## [Task brief]
Check every line below for the string "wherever". Copy the ones that have it.

**** Extracted records

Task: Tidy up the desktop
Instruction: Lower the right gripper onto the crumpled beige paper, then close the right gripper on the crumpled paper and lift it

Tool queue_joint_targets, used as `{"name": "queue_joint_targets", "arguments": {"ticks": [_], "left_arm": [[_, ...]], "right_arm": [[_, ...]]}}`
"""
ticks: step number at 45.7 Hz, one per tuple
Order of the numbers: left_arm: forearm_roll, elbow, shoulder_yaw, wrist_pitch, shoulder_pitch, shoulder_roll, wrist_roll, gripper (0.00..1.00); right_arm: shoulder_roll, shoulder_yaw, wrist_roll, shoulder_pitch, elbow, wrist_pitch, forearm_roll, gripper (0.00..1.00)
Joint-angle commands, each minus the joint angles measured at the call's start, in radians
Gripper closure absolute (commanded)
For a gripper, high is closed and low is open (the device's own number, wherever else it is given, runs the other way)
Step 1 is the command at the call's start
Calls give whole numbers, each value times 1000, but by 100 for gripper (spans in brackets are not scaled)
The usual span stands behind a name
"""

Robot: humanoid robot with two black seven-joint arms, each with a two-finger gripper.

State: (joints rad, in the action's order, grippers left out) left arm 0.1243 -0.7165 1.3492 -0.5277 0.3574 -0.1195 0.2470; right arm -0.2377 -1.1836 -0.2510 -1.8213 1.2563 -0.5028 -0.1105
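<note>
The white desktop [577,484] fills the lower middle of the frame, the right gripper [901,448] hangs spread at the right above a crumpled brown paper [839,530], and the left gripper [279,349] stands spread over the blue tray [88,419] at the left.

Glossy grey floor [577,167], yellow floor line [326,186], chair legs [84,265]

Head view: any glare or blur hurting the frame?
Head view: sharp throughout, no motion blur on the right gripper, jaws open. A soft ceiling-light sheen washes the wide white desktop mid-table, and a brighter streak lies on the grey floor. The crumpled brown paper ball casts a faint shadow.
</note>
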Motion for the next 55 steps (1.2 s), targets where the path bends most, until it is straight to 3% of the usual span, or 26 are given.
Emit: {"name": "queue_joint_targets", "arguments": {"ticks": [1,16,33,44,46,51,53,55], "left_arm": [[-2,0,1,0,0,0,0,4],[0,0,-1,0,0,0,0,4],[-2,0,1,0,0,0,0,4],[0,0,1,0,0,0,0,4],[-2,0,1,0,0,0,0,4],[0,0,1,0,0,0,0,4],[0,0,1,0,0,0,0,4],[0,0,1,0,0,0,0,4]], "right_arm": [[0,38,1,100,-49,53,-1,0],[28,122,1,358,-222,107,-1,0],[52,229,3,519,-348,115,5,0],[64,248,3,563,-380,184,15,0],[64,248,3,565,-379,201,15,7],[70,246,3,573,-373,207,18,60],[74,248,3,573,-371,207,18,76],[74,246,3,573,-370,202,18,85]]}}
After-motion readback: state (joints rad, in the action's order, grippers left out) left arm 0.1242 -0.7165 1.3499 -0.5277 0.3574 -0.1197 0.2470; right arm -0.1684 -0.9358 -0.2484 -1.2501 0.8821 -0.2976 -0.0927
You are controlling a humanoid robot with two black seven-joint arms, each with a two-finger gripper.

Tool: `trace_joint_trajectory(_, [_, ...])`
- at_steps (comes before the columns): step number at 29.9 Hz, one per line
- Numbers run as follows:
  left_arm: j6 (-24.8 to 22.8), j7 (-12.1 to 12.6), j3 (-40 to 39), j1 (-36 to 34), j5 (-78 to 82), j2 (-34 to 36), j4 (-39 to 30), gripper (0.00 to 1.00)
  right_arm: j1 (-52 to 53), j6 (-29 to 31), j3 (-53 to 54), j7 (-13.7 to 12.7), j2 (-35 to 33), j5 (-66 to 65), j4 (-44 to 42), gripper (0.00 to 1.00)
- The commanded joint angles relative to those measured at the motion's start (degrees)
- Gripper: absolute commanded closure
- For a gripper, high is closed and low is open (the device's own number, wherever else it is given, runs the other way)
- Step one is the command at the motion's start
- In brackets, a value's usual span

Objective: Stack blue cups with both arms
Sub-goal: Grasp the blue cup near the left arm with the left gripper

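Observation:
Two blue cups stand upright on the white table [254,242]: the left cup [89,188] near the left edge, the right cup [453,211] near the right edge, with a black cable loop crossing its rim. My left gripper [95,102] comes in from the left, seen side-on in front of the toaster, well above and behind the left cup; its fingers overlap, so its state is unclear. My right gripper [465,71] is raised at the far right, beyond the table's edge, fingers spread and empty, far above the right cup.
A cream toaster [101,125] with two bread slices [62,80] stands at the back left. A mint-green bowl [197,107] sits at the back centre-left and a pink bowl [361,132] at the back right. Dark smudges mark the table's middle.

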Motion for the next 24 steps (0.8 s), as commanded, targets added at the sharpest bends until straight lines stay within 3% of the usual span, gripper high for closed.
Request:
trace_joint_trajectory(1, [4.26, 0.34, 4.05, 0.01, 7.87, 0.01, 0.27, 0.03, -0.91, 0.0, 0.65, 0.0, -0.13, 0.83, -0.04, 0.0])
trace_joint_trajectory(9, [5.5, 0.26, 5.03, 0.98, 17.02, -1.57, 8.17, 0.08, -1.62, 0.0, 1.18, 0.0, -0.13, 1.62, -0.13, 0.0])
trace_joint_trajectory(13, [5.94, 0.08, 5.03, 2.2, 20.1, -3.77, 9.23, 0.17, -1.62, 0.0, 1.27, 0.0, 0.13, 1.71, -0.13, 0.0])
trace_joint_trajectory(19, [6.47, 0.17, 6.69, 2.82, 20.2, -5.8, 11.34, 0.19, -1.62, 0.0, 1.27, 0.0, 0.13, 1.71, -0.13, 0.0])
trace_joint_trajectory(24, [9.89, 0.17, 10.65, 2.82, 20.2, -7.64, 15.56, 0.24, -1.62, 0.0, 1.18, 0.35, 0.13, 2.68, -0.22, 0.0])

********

## [Solution for this problem]
For a gripper, high is closed and low is open (the device's own number, wherever else it is given, runs the other way)
- For a gripper, high is closed and low is open (the device's own number, wherever else it is given, runs the other way)

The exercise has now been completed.